# Modifier qkk



## JLMT (Feb 9, 2010)

can anyone please explain modifier qkk to me?  I only see explanations for qk.  Thank you!!


----------



## mitchellde (Feb 9, 2010)

where did you see this?  Modifiers are suppose to be only 2 characters


----------



## JLMT (Feb 9, 2010)

I am seeing the modifier QKK on some of the anesthesia billing.


----------



## Walker22 (Feb 9, 2010)

Can you clarify what you mean? Do you mean that someone at your office apllied this modifier to some of your claims, or do you mean that it was added by the payer?

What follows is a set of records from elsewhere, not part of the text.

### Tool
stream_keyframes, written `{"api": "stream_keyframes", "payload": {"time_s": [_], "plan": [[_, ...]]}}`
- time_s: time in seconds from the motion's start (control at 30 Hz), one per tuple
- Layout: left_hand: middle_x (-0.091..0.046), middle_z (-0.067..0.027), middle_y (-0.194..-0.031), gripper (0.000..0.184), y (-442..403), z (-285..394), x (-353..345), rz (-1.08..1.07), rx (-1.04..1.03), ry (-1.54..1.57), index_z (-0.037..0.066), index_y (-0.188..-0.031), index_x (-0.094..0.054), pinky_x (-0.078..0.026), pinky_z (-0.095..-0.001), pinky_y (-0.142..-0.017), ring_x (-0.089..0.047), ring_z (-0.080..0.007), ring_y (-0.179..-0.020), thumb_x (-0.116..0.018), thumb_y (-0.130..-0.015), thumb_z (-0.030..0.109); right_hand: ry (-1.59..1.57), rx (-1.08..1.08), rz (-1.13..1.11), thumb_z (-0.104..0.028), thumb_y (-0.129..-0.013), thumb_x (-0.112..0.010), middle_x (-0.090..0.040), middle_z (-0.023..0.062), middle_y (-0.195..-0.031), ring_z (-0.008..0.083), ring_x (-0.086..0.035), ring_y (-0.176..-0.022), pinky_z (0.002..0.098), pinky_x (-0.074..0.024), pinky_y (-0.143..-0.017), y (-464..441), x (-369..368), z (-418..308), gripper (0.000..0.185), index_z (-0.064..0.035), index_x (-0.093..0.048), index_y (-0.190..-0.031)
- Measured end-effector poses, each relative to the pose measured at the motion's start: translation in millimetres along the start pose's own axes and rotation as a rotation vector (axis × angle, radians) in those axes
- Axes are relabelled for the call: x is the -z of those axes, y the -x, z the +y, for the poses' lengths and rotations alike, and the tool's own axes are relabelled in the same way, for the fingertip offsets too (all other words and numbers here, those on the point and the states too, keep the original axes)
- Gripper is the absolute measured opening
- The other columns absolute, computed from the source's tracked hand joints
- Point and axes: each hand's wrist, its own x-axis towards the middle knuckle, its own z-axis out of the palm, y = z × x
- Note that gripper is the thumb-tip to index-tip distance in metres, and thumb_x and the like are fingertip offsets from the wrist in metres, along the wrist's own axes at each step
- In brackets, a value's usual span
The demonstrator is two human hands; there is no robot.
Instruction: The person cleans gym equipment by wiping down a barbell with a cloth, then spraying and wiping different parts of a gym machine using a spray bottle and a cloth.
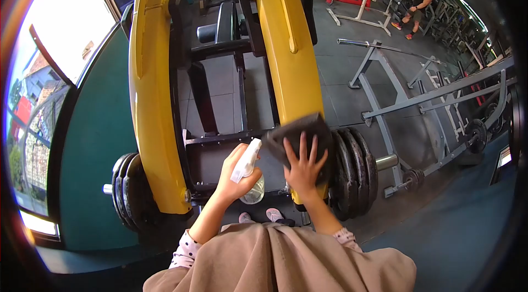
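Note:
My left hand (237, 175) is wrapped round a spray bottle with a white trigger head (246, 161) and a clear body (253, 192). Spread fingers of my right hand (304, 170) lie flat on a dark folded cloth (301, 132). That cloth covers the near end of the right yellow beam (291, 75) of a gym machine, beside several black weight plates (355, 171). How far the cloth touches the beam underneath cannot be made out.
The left yellow beam (151, 99) carries black plates (129, 190) too. A grey bench-press rack with a barbell (363, 44) stands to the right. Far right, a person (421, 6) sits on equipment. A window (44, 88) is at left.

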Motion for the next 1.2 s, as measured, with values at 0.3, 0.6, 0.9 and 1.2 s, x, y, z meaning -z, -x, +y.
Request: {"api": "stream_keyframes", "payload": {"time_s": [0.3,0.6,0.9,1.2], "plan": [[-0.053,-0.0124,-0.082,0.025,7,-7,-24,-0.058,-0.015,-0.031,-0.001,-0.089,-0.055,-0.045,-0.0340,-0.070,-0.055,-0.0274,-0.074,-0.059,-0.065,0.004,-0.935,-0.269,-0.269,0.000,-0.077,-0.059,-0.055,0.0124,-0.132,0.0298,-0.051,-0.120,0.0369,-0.0336,-0.106,119,51,41,0.052,-0.0127,-0.057,-0.128],[-0.053,-0.0113,-0.082,0.024,8,-6,-33,-0.036,0.056,-0.006,-0.001,-0.090,-0.055,-0.045,-0.0321,-0.070,-0.055,-0.0239,-0.074,-0.058,-0.066,0.003,-1.497,-0.711,0.235,-0.024,-0.094,-0.053,-0.052,0.0103,-0.132,0.0207,-0.047,-0.122,0.0337,-0.0325,-0.106,83,111,85,0.049,0.0035,-0.046,-0.134],[-0.052,-0.0106,-0.085,0.028,32,-8,-20,0.082,-0.013,0.037,0.000,-0.094,-0.056,-0.044,-0.0310,-0.070,-0.053,-0.0228,-0.075,-0.058,-0.066,0.002,-0.205,0.016,0.163,-0.046,-0.079,-0.068,-0.017,0.0227,-0.155,0.0467,-0.020,-0.140,0.0635,-0.0200,-0.106,-40,41,28,0.075,-0.0210,-0.040,-0.145],[-0.053,-0.0106,-0.085,0.031,96,-17,13,0.292,0.252,0.031,-0.001,-0.096,-0.057,-0.046,-0.0301,-0.070,-0.055,-0.0230,-0.074,-0.060,-0.066,0.001,-0.043,-0.048,0.294,-0.049,-0.075,-0.067,-0.016,0.0159,-0.158,0.0448,-0.020,-0.140,0.0703,-0.0294,-0.095,-167,7,5,0.077,-0.0388,-0.036,-0.145]]}}
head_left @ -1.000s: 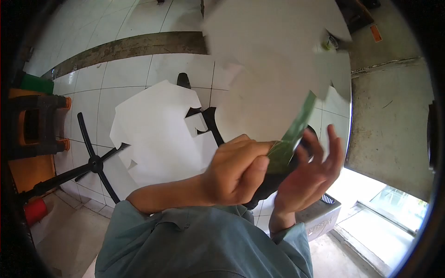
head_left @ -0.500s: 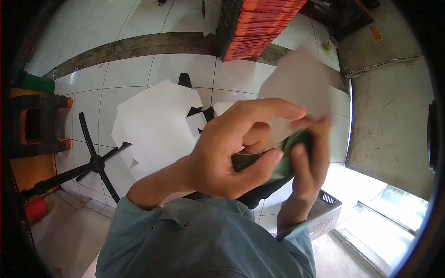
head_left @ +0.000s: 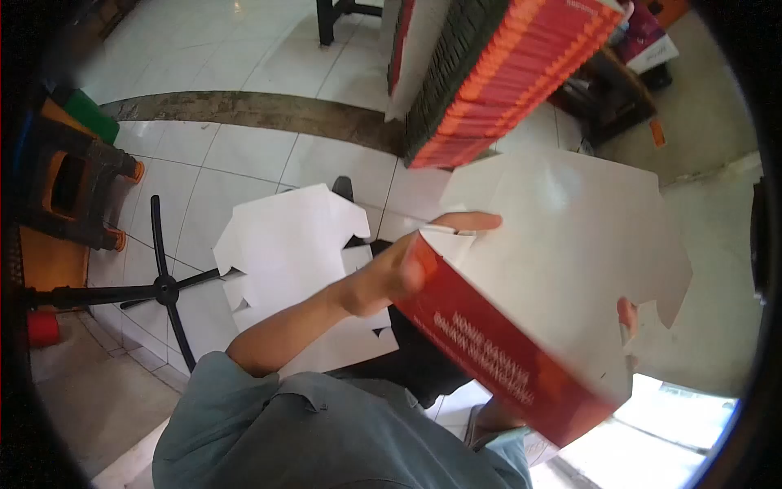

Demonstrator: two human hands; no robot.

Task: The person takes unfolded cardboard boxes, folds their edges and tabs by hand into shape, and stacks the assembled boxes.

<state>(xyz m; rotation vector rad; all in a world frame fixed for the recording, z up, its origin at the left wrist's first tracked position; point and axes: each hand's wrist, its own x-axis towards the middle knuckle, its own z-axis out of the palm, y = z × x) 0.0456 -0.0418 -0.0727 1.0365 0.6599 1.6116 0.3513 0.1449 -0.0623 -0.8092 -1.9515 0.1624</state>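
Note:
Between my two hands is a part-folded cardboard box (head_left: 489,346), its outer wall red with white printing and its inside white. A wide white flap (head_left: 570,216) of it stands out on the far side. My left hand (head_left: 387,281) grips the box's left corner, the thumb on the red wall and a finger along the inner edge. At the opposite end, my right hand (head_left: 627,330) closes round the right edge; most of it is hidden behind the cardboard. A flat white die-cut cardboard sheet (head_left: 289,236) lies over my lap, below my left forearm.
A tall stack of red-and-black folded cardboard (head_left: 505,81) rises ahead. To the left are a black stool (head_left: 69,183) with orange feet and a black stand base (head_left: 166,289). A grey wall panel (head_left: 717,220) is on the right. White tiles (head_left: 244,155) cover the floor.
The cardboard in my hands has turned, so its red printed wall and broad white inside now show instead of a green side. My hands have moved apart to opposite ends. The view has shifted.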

What we're trying to figure out is the origin of the modifier on your claims, because as far as we know there is no such thing as a QKK modifier.


----------



## ohiocoder101 (Feb 14, 2010)

*Qkk??*

I came across this message, yes, can you please explain what you mean by qkk? ive been billing anesthesia for 3 years and never heard of this, is this something new?

thanks,


----------



## kistnerama (Feb 18, 2010)

If this modifier is on an EOB, why not call the carrier for an explanation?  I have never heard of a modifier being more than 2 letters or digits or spaces.  Could of also been in error.

Cheryl


----------



## Walker22 (Feb 18, 2010)

I think the OP probably has his answer by now through some other means... he hasn't posted back here in 10 days...


----------